• What the task requires: The data below is to be retyped exactly, line by line.

=== Section Start ===

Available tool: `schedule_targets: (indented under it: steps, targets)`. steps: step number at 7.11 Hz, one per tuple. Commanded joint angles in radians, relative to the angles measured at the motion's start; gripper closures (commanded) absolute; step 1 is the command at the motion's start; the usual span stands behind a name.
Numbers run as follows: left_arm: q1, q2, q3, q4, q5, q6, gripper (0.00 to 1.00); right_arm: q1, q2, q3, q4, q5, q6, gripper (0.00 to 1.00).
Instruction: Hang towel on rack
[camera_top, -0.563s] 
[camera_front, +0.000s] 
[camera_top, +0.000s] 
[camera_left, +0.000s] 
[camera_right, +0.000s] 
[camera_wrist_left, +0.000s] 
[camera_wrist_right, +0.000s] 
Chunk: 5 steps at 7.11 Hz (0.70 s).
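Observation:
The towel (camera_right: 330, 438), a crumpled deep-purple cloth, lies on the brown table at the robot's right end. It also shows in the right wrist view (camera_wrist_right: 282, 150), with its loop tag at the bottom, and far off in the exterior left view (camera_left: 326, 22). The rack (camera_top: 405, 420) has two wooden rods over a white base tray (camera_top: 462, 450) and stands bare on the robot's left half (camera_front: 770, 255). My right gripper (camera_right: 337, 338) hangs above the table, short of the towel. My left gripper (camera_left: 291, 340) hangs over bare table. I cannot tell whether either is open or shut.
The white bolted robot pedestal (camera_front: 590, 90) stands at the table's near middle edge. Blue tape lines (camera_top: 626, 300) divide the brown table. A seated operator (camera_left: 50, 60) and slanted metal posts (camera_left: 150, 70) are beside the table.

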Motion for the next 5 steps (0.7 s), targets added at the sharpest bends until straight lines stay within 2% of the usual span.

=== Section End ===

• Response for this exercise:
Available tool: `schedule_targets: (indented under it: steps, targets)`. steps: step number at 7.11 Hz, one per tuple. Commanded joint angles in radians, relative to the angles measured at the motion's start; gripper closures (commanded) absolute; step 1 is the command at the motion's start; the usual span stands behind a name.
Numbers run as follows: left_arm: q1, q2, q3, q4, q5, q6, gripper (0.00 to 1.00); right_arm: q1, q2, q3, q4, q5, q6, gripper (0.00 to 1.00).
Instruction: Hang towel on rack
[camera_top, -0.563s] 
[camera_front, +0.000s] 
[camera_top, +0.000s] 
[camera_left, +0.000s] 
[camera_right, +0.000s] 
[camera_wrist_left, +0.000s] 
[camera_wrist_right, +0.000s] 
Chunk: 5 steps at 7.11 Hz (0.70 s).
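Observation:
The towel (camera_right: 330, 438), a crumpled deep-purple cloth, lies on the brown table at the robot's right end. It also shows in the right wrist view (camera_wrist_right: 282, 150), with its loop tag at the bottom, and far off in the exterior left view (camera_left: 326, 22). The rack (camera_top: 405, 420) has two wooden rods over a white base tray (camera_top: 462, 450) and stands bare on the robot's left half (camera_front: 770, 255). My right gripper (camera_right: 337, 338) hangs above the table, short of the towel. My left gripper (camera_left: 291, 340) hangs over bare table. I cannot tell whether either is open or shut.
The white bolted robot pedestal (camera_front: 590, 90) stands at the table's near middle edge. Blue tape lines (camera_top: 626, 300) divide the brown table. A seated operator (camera_left: 50, 60) and slanted metal posts (camera_left: 150, 70) are beside the table.
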
Motion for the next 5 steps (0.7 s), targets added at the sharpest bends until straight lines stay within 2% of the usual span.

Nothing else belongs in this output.